Sticky: A film about the amazing stick insect of Lord Howe

March 13, 2015 • 3:20 pm

I’ve written twice before about Drycoceocelus australis, the giant stick insect of Lord Howe, an isolated volcanic island in the South Pacific (see here and here). The beast was once thought to be extinct, but climbers found 24 on Ball’s Pyramid, a jutting vertical spire of rock about 8 km from Lord Howe. They’re “youge,” as Philomena would say, weighing up to nearly an ounce, and look like this:

patrick
The Lord Howe stick insect. Photo by Rod Morris/www.rodmorris.co.nz

Over the past few years, thousands of these insects have been reared en masse at the Melbourne Zoo in Australia, and are starting to be reintroduced on Lord Howe, where the predatory population of human-introduced rats has now been extinguished. Let’s hope the introduction is successful, for this is truly a remarkable creature.

There’s an animated 20-minute video of the rediscovery and rescue of the species, “Sticky,” narrated by one of the climbers who found this insect, and it’s well worth watching. In fact, if your kids like nature, watch this with them and show them pictures of the insect (be sure to look at my two earlier posts as well). I think this will be one of the great successes of conservation. But remember, people went to all this effort because this is a giant and charismatic insect. Nobody would ever try to save a 3-mm-long beetle this way, and that’s just sad, for what this insect has going for it is sheer size, but how many other biological marvels hide in smaller creatures?

h/t: Sarah

26 thoughts on “Sticky: A film about the amazing stick insect of Lord Howe

        1. OK, Vicar of Dibley sticks in mind because the Vicar told it to Alice and Alice, typically and famously, totally failed to ‘get’ it and tried to deconstruct it.

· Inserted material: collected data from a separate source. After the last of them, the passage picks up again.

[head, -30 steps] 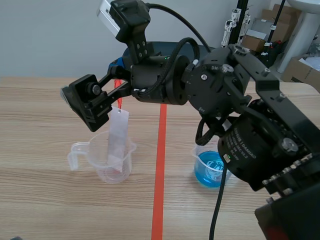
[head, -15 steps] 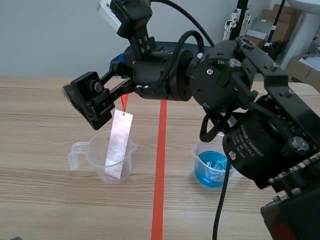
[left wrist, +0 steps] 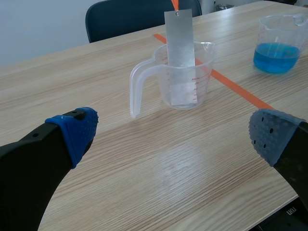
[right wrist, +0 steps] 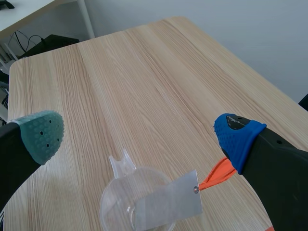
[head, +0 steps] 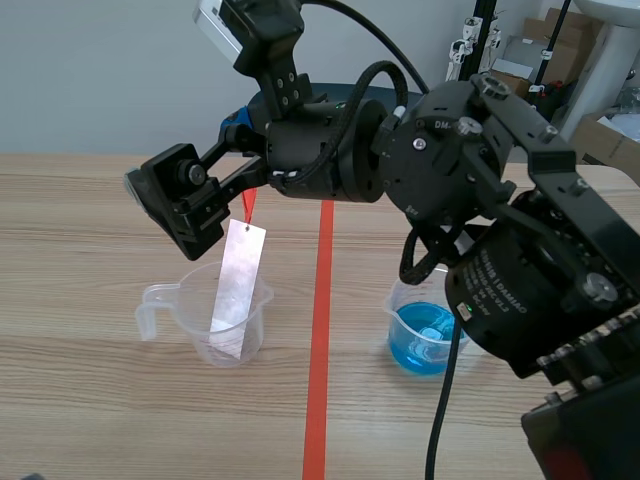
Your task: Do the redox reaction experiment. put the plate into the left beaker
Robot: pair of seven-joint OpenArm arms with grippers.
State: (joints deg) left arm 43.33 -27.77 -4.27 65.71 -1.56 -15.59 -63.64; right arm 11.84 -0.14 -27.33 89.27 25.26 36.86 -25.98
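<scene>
Leaning on the rim, your thin silvery metal plate [head: 236,290] is standing tilted, lower end inside the clear plastic handled beaker [head: 205,312], probably propping itself. Your right gripper [right wrist: 139,134] is hovering above, fingers spread wide, gripping nothing; your left gripper [left wrist: 175,132] is gaping too, well short. The blue-liquid beaker [head: 425,338] is sitting well apart, leaving you room to lift away.

White lettering "DAMIAO" runs round the right arm's motor housing [head: 505,300]; "DM" marks the joint [head: 440,135] above it. The measuring beaker's [left wrist: 185,79] red scale is unreadable.
</scene>
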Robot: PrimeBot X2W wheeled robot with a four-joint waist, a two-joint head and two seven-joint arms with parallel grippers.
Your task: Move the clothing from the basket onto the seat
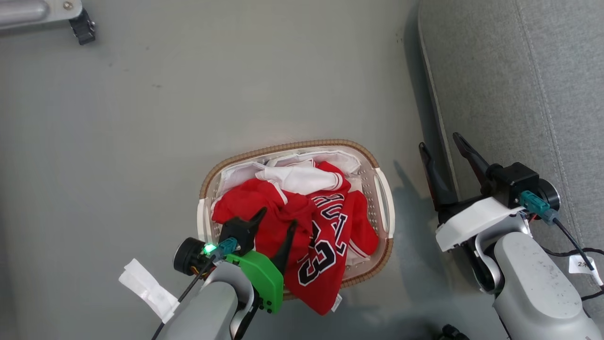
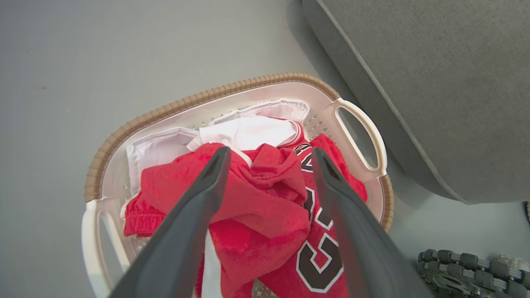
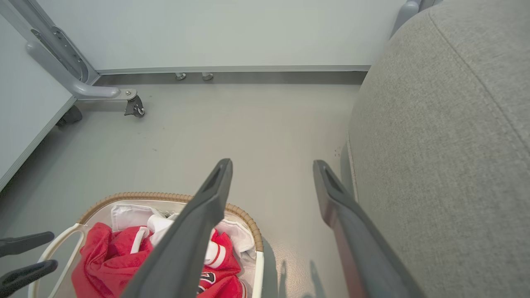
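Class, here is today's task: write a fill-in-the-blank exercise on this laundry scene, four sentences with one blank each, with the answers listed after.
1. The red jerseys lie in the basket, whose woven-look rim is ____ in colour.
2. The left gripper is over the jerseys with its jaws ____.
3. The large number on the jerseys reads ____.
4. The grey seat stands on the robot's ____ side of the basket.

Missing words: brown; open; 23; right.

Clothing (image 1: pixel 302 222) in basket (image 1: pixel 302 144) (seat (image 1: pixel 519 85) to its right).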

As she did with every single joke told to her.

          1. Someone won a poetry competition with a verse defending the wētā, that ended

            “Treat a weta better
            set a
            trend”

            My sister had the clipping on her fridge for years, but no longer. G**gle doesn’t help. Does anyone have a copy?

  1. I have heard of this, and it is great to see a lovely animation about it. Here is another video with live footage of the Lazarus insect and their rescuer. It includes footage of how they hatch from eggs, and it is quite a birth.

  2. Be careful, my internet search for the movie Sticky kept turning up a movie with the same title but about masturbation.

    Here’s a link for the insect movie:

    1. I bet those looking for that sort of porn would be confused if their search linked them to the documentary! ‘Hey, these giant bugs really don’t do it for me… hmmm… waitaminute…’

  3. Very nicely done, and captivating. Such a wonderful story.

    I was a little unsure about the yellow…essences?…rising out of the dying organisms, though.

  4. Doesn’t look much like a stick insect.

    From Wikipedia (Balls Pyramid page): “they discovered a population of the Lord Howe Island stick insect living in an area of 6 by 30 metres (20 by 98 ft), at a height of 100 metres (330 ft) above the shoreline, under a single Melaleuca howeana shrub.” That brings home how rare they were. What if the shrub had died?

    http://australianmuseum.net.au/uploads/images/8121/balls_pyramid_big.jpg

    Wow. How did they find a shrub with enough room ‘under’ it not to fall off?

    A bit like the Oglaroonians in Doug Adams’ Hitchhiker’s Guide, the entire population of which lived in one small nut tree.

  5. Enjoyed the video. This brings to mind our (meaning just in general the human population) collective short memory about recently extinct biota. The world in our own life spans can seem like the status quo, we don’t sense the loss of things we never knew. The Great Auk is not in any of my field guides to birds, but maybe it should be there.